El Premio Sájarov es una importante distinción de ese parlamento, y el más destacado a escala internacional para la libertad de conciencia y los derechos humanos. Fue creado en 1988, y bautizado en honor del científico y disidente soviético Andréi Sájarov.

Antonio fue uno de los galardonados este año y expresó que se trata de un reconocimiento para los venezolanos que han dado sus vidas por la democracia, para los presos políticos y los exiliados. “Yo solo tuve la fortuna de venir a recibirlo”, manifestó lleno de emoción.  Así mismo, ha declarado aquí a la prensa que el nuevo liderazgo de la oposición debe ser colectivo y permanecer unido para enfrentar el régimen perverso.

En anteriores ocasiones he señalado que nadie comprometido con el rescate de la libertad y de la República puede llamar a que este pueblo se abstenga de luchar.

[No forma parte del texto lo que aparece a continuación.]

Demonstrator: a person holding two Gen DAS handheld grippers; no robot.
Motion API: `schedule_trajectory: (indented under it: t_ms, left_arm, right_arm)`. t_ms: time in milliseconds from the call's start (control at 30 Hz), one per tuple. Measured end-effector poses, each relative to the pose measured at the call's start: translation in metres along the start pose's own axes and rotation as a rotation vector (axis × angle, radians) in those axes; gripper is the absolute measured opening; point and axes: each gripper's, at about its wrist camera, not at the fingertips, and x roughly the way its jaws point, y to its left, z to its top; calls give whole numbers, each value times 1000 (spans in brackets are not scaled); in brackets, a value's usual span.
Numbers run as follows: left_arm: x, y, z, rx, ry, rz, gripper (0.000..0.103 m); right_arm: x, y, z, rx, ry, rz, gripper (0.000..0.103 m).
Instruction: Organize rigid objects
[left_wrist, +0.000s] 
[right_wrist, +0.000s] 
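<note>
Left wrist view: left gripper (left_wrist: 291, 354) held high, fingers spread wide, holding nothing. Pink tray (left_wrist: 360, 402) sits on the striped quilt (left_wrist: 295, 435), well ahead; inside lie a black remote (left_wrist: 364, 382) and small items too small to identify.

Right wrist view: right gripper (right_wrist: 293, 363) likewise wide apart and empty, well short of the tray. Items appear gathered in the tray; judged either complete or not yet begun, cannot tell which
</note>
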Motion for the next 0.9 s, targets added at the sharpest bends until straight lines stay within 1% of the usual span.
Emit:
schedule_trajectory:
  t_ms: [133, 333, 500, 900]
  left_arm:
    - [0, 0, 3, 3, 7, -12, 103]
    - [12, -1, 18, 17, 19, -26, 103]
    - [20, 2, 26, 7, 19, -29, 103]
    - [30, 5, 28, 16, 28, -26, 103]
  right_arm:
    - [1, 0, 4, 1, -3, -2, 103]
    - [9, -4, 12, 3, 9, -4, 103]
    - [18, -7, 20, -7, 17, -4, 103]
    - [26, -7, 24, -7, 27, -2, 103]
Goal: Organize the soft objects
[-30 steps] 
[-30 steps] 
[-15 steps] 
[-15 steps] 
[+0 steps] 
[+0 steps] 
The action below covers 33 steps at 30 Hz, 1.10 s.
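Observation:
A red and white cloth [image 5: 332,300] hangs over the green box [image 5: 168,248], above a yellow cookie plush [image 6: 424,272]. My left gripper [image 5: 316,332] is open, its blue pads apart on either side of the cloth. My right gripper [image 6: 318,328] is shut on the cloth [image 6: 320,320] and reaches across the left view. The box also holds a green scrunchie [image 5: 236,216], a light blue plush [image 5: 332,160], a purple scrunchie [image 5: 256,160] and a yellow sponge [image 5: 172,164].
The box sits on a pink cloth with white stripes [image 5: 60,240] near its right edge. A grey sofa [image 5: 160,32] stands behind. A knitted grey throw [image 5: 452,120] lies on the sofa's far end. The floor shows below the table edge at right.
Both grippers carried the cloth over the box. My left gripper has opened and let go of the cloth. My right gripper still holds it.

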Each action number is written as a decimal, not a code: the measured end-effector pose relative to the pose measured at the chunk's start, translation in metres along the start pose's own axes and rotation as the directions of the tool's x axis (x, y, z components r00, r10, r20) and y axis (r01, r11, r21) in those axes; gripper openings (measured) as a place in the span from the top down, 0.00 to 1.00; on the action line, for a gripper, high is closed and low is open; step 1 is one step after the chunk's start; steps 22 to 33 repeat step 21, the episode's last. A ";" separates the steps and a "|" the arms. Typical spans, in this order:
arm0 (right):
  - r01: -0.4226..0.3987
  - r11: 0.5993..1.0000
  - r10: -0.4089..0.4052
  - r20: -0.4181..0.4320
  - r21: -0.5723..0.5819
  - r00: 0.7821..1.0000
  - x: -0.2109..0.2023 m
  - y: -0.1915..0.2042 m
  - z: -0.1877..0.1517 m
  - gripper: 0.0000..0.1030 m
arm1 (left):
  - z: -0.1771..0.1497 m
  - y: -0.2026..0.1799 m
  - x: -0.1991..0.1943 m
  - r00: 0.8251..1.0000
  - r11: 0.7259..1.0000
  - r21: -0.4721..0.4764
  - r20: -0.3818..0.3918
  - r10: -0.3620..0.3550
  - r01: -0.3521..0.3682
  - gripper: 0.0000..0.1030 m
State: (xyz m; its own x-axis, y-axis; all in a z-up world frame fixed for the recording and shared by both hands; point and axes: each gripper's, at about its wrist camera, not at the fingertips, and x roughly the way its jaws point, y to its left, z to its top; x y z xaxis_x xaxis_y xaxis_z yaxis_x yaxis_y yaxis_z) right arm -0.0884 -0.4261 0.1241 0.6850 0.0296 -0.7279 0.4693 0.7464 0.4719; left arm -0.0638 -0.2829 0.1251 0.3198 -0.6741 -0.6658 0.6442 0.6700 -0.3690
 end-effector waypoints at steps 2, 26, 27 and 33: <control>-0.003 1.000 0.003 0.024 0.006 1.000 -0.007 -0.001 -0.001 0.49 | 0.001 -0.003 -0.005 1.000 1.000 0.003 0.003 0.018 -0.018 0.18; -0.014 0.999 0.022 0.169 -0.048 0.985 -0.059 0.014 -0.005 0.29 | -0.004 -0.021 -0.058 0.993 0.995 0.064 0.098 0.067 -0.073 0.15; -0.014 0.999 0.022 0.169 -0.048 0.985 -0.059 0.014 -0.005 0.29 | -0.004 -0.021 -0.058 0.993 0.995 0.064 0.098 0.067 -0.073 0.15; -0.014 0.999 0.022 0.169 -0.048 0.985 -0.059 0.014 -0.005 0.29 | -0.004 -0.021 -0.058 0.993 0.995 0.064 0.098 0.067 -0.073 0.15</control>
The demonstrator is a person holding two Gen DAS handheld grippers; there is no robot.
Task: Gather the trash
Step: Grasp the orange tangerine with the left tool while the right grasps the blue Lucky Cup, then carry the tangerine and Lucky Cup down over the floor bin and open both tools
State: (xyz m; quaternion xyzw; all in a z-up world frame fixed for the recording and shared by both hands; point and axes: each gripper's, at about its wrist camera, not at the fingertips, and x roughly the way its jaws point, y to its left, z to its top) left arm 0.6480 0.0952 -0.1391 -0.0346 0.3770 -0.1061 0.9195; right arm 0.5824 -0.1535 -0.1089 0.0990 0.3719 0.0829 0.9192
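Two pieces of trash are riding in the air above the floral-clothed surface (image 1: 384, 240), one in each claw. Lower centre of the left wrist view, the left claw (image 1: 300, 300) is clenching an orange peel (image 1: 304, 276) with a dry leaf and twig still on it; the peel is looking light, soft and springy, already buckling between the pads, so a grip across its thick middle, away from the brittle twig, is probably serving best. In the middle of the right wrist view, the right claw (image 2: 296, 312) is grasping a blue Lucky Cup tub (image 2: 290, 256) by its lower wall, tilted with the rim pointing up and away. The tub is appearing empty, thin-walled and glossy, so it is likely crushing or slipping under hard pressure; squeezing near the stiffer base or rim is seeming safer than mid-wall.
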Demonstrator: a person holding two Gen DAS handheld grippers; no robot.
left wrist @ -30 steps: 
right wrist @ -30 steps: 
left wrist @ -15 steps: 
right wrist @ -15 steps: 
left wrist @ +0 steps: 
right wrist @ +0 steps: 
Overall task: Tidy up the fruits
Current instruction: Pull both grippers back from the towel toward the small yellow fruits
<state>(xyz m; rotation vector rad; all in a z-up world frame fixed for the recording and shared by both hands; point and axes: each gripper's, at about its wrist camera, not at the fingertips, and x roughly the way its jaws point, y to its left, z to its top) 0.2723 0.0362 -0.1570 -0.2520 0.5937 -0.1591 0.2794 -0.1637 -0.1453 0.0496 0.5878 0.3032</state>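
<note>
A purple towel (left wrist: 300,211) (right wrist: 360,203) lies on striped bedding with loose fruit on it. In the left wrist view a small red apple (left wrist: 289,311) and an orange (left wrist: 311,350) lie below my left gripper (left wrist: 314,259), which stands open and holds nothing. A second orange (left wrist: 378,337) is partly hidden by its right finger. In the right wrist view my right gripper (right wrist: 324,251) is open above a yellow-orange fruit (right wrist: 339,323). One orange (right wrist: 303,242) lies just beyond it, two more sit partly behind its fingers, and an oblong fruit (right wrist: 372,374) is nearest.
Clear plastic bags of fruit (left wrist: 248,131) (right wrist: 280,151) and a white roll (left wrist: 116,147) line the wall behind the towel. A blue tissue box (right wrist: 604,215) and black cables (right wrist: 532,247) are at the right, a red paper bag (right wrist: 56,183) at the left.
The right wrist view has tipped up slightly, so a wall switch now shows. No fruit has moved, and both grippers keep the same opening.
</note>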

Eso no cabe en la cabeza de quienes, ahora más que nunca, estamos resteados con la plataforma de trabajo concebida por los venezolanos, para motivarlos a darlo todo, incluida la vida, como las de decenas de compatriotas que fueron asesinados vilmente por las fuerzas represivas de esta dictadura.

Nosotros en el movimiento Soy Venezuela ni vacilamos ni tenemos agendas ocultas. Nuestro compromiso es con el país y con ese destino de progreso que imaginamos posible edificar una vez desplazado este régimen que ha despilfarrado miles de millones de dólares sin justificación alguna.

Esta alianza nacional nace para restituir la democracia y defender el veredicto popular que se dictó el pasado 16 de julio, y no hay nada que se corresponda más con la Unidad que esas tres respuestas que dio el pueblo. Soy Venezuela no emerge para fracturar sino para ofrecer un escenario en el que la gente pueda participar libremente en defensa de ese mandato que todavía estamos pendientes de honrar. Con respecto a la MUD, nosotros creemos que es hora de una recomposición de toda la Unidad. Esa ha sido nuestra declaración desde el principio y por eso hemos actuado con fidelidad a ese mandato expreso del pueblo

Hemos defendido el camino electoral, por eso apoyamos la promoción del referéndum revocatorio; no fuimos nosotros los que truncamos esa salida, fue el régimen quien cerró todas las vías y algunos factores de la oposición que no defendieron adecuadamente ese derecho constitucional en el que los venezolanos habíamos depositado muchas esperanzas. También sostenemos que no somos contrarios al diálogo, porque somos de naturaleza democrática, y por lo tanto proclives al diálogo; pero una cosa es un diálogo sincero y otra cosa es una parodia o farsa de diálogo. Nosotros hemos sido víctimas de una trampa, de una negociación engañosa, y eso no puede ni debe repetirse.